(Collected data entries)
· · · · ·

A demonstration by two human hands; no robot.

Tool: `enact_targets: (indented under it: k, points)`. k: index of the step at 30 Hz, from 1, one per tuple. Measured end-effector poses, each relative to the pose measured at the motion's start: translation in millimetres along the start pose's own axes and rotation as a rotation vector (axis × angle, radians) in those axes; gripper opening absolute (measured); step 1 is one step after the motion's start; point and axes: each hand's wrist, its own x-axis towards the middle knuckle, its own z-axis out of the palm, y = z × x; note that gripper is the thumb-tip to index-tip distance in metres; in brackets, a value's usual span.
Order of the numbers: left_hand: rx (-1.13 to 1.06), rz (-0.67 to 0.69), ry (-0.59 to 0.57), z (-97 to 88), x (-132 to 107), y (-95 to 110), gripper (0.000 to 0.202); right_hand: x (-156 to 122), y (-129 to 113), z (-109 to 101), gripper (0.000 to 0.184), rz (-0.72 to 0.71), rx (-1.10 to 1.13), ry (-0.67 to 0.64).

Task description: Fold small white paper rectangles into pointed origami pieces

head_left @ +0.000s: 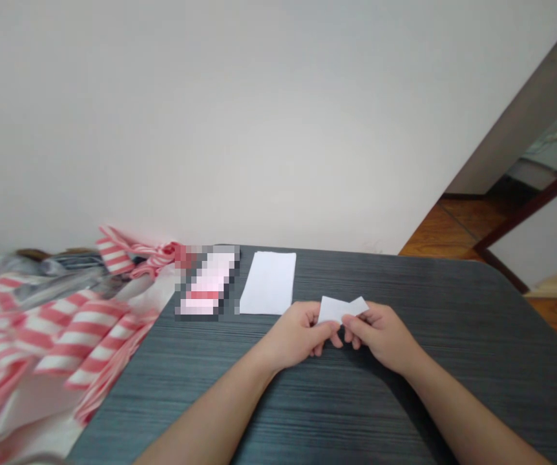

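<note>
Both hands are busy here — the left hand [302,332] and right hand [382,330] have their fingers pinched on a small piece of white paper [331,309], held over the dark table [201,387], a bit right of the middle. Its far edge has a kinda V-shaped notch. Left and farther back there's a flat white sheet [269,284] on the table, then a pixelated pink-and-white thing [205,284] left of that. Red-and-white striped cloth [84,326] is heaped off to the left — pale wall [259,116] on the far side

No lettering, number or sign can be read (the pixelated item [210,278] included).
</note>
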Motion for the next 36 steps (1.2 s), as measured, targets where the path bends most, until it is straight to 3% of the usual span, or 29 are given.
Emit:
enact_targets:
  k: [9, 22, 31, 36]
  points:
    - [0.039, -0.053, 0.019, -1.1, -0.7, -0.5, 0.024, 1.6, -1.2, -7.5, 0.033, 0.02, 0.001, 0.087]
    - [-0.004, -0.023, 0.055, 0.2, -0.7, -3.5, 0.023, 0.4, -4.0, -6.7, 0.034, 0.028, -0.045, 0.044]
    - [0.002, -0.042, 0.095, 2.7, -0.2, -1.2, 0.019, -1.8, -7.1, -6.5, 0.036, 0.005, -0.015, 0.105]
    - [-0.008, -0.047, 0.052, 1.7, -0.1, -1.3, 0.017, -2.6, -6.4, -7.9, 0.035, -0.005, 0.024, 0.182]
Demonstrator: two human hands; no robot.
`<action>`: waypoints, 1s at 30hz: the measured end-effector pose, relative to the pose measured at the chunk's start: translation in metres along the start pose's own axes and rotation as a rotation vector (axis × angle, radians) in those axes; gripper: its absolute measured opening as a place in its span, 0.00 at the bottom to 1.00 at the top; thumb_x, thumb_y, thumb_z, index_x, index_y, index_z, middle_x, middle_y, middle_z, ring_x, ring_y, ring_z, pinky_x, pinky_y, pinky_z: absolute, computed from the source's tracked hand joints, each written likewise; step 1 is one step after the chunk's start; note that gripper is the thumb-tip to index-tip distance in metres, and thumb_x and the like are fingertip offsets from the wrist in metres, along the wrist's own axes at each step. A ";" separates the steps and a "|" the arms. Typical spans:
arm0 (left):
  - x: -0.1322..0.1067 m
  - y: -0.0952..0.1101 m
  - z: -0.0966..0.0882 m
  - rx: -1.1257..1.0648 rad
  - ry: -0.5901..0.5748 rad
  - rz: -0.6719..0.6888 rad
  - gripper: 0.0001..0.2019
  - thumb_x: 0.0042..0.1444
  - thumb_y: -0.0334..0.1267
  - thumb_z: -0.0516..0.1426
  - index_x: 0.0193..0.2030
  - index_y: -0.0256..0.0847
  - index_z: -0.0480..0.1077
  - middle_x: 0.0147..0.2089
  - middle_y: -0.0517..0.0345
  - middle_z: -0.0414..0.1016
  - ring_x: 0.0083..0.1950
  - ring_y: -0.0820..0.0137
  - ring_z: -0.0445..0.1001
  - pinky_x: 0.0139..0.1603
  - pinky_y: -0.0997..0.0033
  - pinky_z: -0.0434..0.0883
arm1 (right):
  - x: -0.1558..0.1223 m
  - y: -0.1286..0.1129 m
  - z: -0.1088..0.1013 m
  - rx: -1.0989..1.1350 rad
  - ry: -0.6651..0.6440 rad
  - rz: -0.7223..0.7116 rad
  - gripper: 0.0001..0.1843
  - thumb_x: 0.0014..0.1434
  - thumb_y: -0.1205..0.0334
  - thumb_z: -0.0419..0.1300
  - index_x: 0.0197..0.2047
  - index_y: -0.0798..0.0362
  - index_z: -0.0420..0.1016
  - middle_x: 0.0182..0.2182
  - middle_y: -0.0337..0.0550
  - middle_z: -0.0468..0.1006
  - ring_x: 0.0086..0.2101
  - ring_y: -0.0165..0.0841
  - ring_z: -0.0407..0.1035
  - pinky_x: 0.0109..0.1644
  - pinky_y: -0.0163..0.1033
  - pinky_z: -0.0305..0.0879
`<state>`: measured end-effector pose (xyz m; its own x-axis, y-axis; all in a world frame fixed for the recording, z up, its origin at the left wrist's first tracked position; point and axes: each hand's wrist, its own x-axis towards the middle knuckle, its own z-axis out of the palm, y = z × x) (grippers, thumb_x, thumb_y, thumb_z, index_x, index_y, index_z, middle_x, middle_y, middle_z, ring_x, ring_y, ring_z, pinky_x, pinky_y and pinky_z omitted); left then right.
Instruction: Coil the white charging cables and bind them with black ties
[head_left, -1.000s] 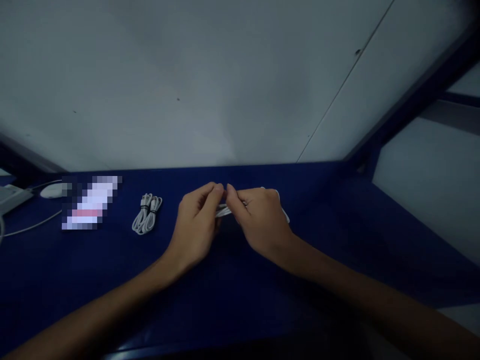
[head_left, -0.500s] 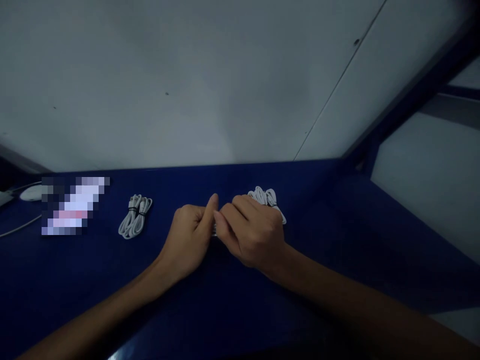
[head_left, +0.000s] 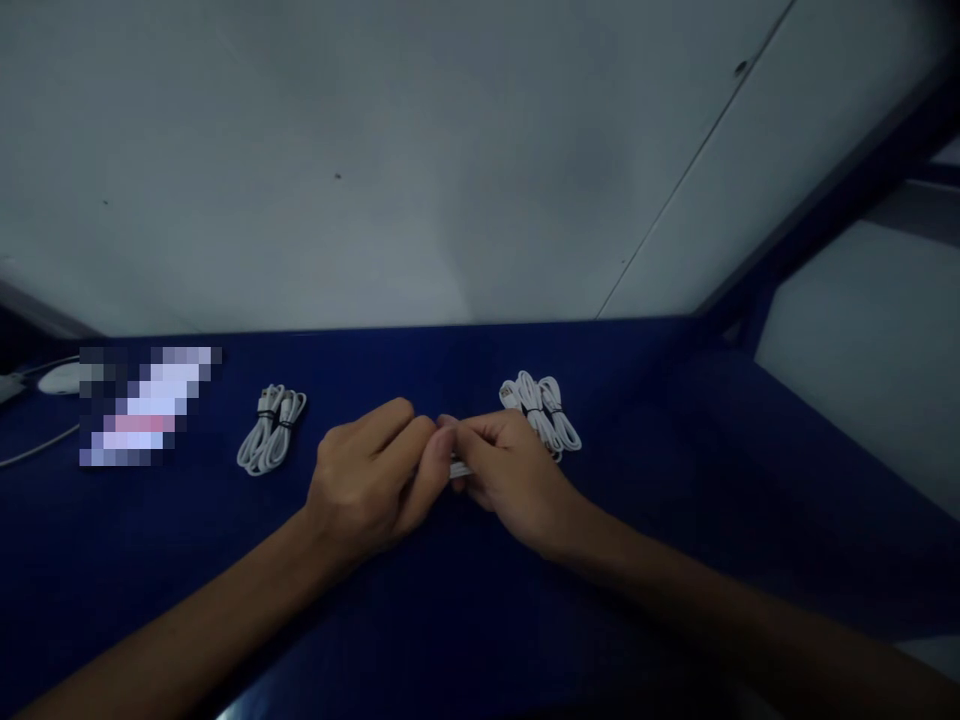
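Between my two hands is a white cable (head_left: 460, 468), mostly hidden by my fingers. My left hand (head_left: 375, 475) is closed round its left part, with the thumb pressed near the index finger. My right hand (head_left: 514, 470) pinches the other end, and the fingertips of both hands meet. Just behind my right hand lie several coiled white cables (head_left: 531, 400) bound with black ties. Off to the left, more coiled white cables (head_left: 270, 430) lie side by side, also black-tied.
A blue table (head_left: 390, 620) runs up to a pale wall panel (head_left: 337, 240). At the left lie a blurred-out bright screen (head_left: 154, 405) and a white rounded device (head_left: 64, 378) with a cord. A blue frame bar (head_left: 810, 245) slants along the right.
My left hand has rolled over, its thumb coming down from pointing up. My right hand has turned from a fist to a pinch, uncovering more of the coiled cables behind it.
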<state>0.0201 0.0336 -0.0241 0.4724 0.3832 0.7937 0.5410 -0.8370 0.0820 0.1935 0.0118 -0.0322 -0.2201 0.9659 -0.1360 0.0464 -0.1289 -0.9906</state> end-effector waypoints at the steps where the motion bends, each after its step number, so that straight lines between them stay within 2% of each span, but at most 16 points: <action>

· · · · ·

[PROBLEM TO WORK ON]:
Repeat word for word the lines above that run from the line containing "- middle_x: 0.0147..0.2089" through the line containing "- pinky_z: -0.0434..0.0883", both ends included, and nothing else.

[WORKED SOLUTION]:
  - middle_x: 0.0147..0.2089
  - middle_y: -0.0517..0.0345
  - middle_z: -0.0414..0.1016
  - ring_x: 0.0083..0.1950
  - ring_y: -0.0820..0.0137
  - ring_z: -0.0445..0.1001
  - pinky_x: 0.0139..0.1603
  - pinky_y: -0.0997..0.0033
  - pinky_z: -0.0434..0.0883

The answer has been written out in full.